Natomiast Sakho przed kontuzją według wielu użytkowników był najlepszym obrońcą, niektórzy pisali, że najlepszym w lidze! Ale może to po prostu błędne przeświadczenie wynikające z faktu, że nie grał zbyt dużo i zwyczajnie nie miał tak wielu szans aby pokazać swój brak umiejętności. Może także przeciwnicy nie wiedzieli jak go "ugryźć". Nabierali się na jego "agresywną grę", ataki w obronie "na raz". Ale coraz lepiej widać, że nikt już się nie boi Sakho i napastnicy wiedza jak go pokonać. Dziwne jest tylko to, że drużyny przeciwne nie zainteresowały się jeszcze głupimi podaniami Sakho w środkową strefę boiska.

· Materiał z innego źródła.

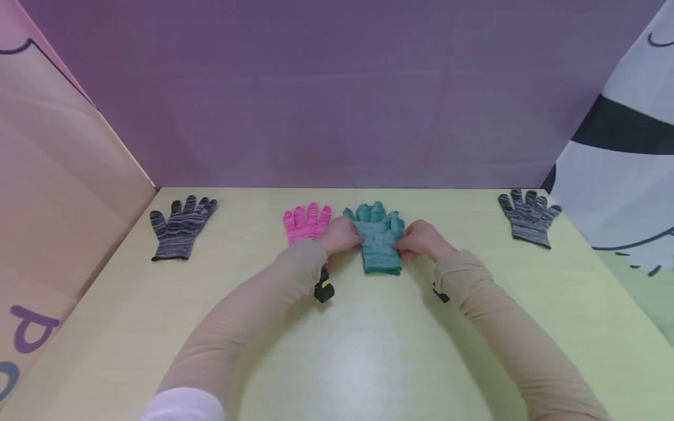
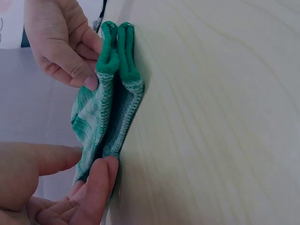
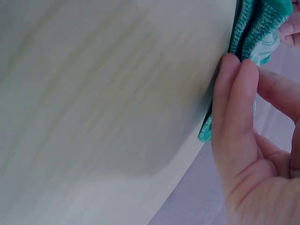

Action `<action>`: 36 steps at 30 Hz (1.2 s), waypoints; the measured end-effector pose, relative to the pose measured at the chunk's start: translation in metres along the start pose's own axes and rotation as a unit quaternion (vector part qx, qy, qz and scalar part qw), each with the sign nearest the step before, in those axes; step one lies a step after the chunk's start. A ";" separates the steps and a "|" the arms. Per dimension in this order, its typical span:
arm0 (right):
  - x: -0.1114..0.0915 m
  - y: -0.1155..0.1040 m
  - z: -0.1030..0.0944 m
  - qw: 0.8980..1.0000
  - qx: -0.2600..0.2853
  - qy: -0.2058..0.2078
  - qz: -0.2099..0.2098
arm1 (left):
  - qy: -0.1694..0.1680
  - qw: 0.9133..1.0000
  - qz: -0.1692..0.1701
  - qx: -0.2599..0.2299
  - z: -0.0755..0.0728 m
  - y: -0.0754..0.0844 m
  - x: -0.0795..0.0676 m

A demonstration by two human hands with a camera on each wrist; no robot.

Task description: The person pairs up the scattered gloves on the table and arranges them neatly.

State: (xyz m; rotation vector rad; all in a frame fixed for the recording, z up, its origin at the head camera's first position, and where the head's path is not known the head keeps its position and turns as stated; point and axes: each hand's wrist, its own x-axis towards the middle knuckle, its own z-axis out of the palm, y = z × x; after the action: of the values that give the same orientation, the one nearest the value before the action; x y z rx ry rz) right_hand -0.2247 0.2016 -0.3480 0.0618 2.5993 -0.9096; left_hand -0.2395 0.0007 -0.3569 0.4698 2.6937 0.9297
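Note:
Two green knitted gloves lie one on the other at the middle of the table, fingers pointing away and cuffs toward me. In the left wrist view their two dark green cuffs show as separate layers. My left hand pinches the left edge of the gloves between thumb and fingers. On the opposite edge my right hand pinches them the same way; its fingertips lie along the side near the gap between the layers. A pink glove lies left of them, partly hidden behind my left hand.
A grey-black striped glove lies at the table's far left, and another striped glove at the far right. A purple backdrop rises behind the pale wooden table. Printed cloths hang on both sides.

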 end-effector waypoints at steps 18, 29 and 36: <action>-0.008 -0.006 0.003 0.978 -0.146 0.073 -0.131 | -0.001 1.000 0.006 0.010 0.004 -0.003 0.004; -0.012 -0.006 0.020 0.908 -0.216 0.040 -0.357 | 0.012 0.997 0.022 0.074 0.002 0.002 -0.001; -0.012 -0.004 0.027 0.900 -0.232 0.031 -0.368 | 0.009 0.998 0.022 0.065 0.001 0.001 -0.002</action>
State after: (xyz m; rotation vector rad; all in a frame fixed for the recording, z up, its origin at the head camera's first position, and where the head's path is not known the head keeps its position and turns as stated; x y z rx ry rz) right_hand -0.2050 0.1829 -0.3599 -1.0947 2.8444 -0.4534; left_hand -0.2370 0.0011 -0.3573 0.5507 2.7823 0.7770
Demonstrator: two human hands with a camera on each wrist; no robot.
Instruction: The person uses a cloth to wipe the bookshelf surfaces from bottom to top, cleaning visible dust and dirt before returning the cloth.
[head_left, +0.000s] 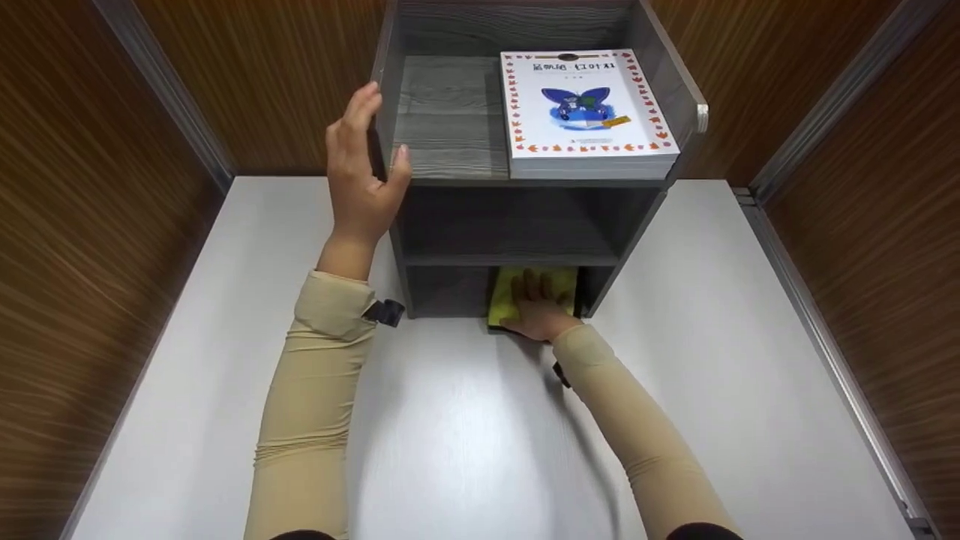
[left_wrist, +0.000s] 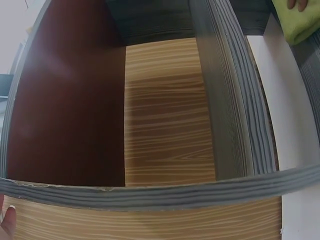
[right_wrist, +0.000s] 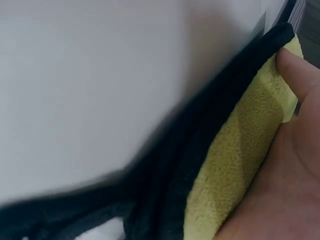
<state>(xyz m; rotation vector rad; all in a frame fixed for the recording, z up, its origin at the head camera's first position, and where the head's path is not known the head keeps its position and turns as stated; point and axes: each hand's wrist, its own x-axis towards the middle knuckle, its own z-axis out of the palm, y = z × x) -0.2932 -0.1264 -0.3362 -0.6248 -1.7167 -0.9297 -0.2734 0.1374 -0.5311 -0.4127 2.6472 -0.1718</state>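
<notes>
A small grey wood-grain shelf unit [head_left: 517, 259] stands in front of me. My left hand [head_left: 360, 169] touches its left side panel near the top, fingers straight along the outside and thumb by the front edge. In the lowest compartment, my right hand [head_left: 541, 304] lies with spread fingers on a yellow cloth [head_left: 501, 304]. The cloth has a dark edge, and its front part pokes out past the shelf. From the right wrist, the thumb is seen resting on the yellow cloth [right_wrist: 235, 150], and the fingertips are out of sight.
A stack of white books [head_left: 577, 112] with a butterfly cover sits on the right of the top shelf. The unit stands on a white table [head_left: 442, 450]. Wood-grain walls [head_left: 82, 187] close in on the left, right and back.
</notes>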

Niesmaczny żart - na 5 liter?
.
..
..
dobra już wiem - Sakho
Większość tych zawodników powinna siedzieć na ławce
Wlasnie, o to chodzi. Henderson na ławkę jest jak znalazł, ale nie jako kapitan. Kupić Stegena/horna, matipa, albo najlepiej howedesa, LB z mózgiem,xhake albo gundogana, jaki skrzydłowy, może yarmolenko(szkoda teixeiry),zakończyć lacazettem czy aubamayangiem i kończymy.
Ward
Clyne Skrtel Lovren Moreno
Can Henderson
Coutinho
Origi Sturridge Firmino
Ciężko się wypowiadać w takiej chwili gdy w głowie człowieka chodzą myśli typu:
Kibicować temu klubowi nigdy nie przestanę bo to jest mój klub... ale czy te kibicowanie sprawia jeszcze przyjemność czy jest to tylko sposób na dobicie się przynajmniej raz na tydzień.